Titan Pharmaceuticals, Inc. is a development-stage biotechnology company developing proprietary therapeutics using its clinically proven ProNeura® long-term, continuous drug delivery technology. The ProNeura technology has the potential to be used in developing products for treating  a number of chronic conditions where maintaining consistent, around-the-clock blood levels of medication may benefit the patient and improve medical outcomes. 

ProNeura consists of a small, semi-rigid, flexible implant made from a mixture of EVA (ethylene-vinyl acetate) and a drug substance.

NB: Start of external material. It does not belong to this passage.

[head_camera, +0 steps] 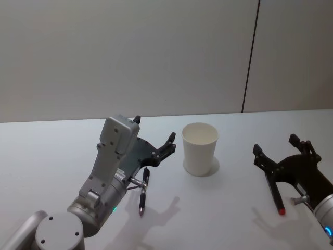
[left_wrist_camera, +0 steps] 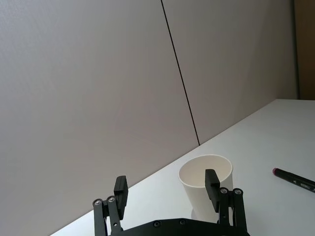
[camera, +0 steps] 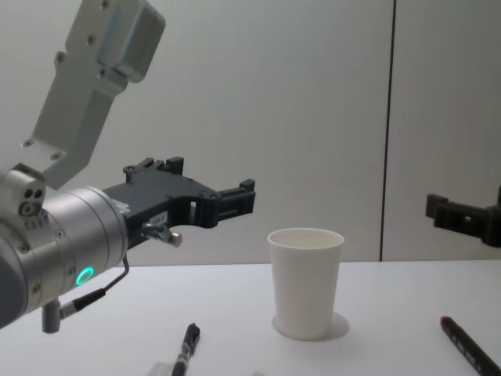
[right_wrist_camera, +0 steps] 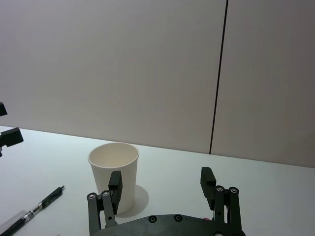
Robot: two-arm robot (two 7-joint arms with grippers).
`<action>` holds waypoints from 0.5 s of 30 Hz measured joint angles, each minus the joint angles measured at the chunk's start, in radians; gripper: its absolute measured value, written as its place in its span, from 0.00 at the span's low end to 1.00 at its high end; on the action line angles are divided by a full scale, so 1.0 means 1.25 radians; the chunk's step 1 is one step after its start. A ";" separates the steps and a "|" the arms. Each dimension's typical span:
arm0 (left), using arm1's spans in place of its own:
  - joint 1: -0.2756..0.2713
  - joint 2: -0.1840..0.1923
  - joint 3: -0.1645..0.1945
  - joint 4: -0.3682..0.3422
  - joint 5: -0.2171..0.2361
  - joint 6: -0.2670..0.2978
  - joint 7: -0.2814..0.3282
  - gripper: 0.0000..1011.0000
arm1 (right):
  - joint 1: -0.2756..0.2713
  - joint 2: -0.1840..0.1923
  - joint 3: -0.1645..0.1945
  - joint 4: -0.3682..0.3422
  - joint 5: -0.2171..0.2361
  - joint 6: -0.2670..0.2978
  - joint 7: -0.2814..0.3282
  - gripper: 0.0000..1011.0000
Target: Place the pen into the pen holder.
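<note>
Evidently light, stiff and smooth-barrelled, apt to roll or slip under a skewed pinch: the black pen (head_camera: 144, 191), flat on the tabletop (head_camera: 52, 151), to the left of the white paper cup (head_camera: 200, 148) and near it. Best taken across the barrel near its middle, squarely from above. Lies just below the left gripper (head_camera: 154, 128), apart from it. Fingers spread wide there, holding nothing, raised off the tabletop and aimed toward the cup. Upright, that cup, with no pen in it, and probably light enough to tip at a nudge. Farther right, a red-tipped pen (head_camera: 276, 197), also flat on the tabletop, beneath the right gripper (head_camera: 275, 144), likewise spread, empty and hovering clear. Cannot tell which pen is meant.
</note>
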 joint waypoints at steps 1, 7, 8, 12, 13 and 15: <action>0.000 0.000 0.000 0.000 0.000 0.000 0.000 0.99 | 0.000 0.000 0.000 -0.001 0.003 0.004 0.002 0.99; 0.000 0.000 0.000 0.000 0.000 0.000 0.000 0.99 | 0.006 0.002 0.007 -0.018 0.028 0.045 0.011 0.99; 0.000 0.000 0.000 0.000 0.000 0.000 0.000 0.99 | 0.007 0.003 0.008 -0.019 0.032 0.051 0.012 0.99; 0.000 0.000 0.000 0.000 0.000 0.000 0.000 0.99 | 0.015 0.005 0.014 -0.027 0.052 0.090 0.013 0.99; 0.000 0.000 0.000 0.000 0.000 0.000 0.000 0.99 | 0.019 0.005 0.017 -0.030 0.060 0.107 0.013 0.99; 0.000 0.000 0.000 0.000 0.000 0.000 0.000 0.99 | 0.023 0.005 0.020 -0.032 0.069 0.124 0.013 0.99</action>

The resulting product is a solid matrix implant that is placed subcutaneously, normally in the inner part of the upper arm, in a simple office procedure and is removed in a similar manner at the end of the treatment period. These procedures may be performed by trained health care providers, or HCPs, including licensed and surgically qualified physicians, nurse practitioners, and physician’s assistants in a HCP’s office or other clinical setting.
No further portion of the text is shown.